Hilda swatted his hand away and laughed. “Who says?”
“They who were in a position to know it!”
“A horizontal position, you mean!” she laughed.
“Care to assume the position to verify?”
“I would if you would bring the King over for purpose of comparison!” she laughed. “Disgusting old sot!”
“Filthy bitch!” he laughed with her, and then he remembered that she really was something of a bitch. “I wouldn’t do such a thing to my daughter,” he said, sobering a little. “And now that I think about it a bit, I don’t want you doing such a thing to my son.”
“Not even with you?” she purred.
“Especially not with me. Son of a serpent!”

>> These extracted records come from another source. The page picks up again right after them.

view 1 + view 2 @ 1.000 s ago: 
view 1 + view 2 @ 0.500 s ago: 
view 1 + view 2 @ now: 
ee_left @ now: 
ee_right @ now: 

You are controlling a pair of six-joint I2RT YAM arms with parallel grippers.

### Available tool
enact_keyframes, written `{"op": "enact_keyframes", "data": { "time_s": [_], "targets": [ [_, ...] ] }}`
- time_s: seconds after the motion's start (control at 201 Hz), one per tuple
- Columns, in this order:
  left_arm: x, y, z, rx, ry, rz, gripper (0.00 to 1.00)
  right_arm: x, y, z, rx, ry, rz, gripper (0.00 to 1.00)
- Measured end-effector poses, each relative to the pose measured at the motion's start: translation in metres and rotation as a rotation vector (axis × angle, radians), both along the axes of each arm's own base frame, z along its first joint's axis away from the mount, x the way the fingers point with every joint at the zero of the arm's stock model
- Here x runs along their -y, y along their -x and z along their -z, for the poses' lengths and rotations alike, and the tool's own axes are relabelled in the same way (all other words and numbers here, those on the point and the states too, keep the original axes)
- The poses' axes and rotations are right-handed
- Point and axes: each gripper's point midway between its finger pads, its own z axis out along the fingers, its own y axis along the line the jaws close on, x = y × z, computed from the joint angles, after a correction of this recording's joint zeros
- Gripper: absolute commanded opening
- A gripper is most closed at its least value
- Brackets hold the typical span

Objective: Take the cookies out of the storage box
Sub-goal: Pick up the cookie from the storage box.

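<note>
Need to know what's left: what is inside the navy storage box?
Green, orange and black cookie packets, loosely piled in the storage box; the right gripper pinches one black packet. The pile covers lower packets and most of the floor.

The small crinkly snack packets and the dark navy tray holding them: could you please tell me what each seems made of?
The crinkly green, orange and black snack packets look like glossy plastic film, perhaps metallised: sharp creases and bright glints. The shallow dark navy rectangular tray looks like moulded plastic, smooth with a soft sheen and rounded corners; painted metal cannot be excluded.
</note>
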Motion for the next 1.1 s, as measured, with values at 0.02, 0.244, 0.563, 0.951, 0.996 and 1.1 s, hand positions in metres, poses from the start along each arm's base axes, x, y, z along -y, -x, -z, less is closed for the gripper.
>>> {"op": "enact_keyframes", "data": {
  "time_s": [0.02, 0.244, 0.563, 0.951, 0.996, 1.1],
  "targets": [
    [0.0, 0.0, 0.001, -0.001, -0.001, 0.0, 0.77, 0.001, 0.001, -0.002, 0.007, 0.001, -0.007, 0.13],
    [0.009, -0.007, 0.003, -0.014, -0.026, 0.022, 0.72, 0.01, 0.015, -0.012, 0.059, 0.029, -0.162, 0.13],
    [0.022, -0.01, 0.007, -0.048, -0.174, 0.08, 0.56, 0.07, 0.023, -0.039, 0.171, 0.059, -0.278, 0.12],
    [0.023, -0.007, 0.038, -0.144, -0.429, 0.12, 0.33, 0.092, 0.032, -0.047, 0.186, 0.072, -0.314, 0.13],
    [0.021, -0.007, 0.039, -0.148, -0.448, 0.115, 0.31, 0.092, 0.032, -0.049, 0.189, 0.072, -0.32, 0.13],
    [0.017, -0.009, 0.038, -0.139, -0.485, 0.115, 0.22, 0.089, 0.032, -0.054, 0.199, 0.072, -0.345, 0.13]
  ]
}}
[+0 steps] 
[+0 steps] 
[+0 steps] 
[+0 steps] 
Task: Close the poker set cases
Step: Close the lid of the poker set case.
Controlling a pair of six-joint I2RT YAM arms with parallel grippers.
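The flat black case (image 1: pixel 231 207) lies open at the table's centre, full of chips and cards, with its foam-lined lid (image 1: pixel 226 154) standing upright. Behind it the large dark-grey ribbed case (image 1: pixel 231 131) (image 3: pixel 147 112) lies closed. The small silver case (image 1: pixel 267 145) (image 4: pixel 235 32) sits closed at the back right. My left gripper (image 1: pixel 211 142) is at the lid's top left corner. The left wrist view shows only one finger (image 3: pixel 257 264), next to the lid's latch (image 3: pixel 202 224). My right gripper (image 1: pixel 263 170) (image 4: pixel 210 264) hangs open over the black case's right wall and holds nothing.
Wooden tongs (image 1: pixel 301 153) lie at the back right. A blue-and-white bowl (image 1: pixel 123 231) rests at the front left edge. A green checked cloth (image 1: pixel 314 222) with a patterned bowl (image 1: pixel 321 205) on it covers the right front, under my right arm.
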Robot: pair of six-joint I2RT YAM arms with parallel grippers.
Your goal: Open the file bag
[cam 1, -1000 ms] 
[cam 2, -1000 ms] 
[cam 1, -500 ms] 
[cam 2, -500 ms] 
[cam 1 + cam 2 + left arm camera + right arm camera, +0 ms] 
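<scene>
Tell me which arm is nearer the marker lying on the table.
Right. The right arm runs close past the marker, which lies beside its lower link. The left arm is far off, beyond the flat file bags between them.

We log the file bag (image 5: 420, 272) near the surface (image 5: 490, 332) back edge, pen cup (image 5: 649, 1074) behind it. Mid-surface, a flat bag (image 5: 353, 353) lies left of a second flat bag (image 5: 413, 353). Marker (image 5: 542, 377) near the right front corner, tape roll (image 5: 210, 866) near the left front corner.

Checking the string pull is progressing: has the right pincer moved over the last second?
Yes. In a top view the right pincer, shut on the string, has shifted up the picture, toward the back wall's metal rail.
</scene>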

“Why not? Afraid I shall never tolerate Sigefrith again once I’ve had a real man?”
“Now listen here,” Leofric growled.
“What?” she asked sweetly.
Leofric did not know what to say, but her insolence was beginning to infuriate him. There were women who could make sauciness attractive, but he was beginning to think his daughter-in-law was not one of them.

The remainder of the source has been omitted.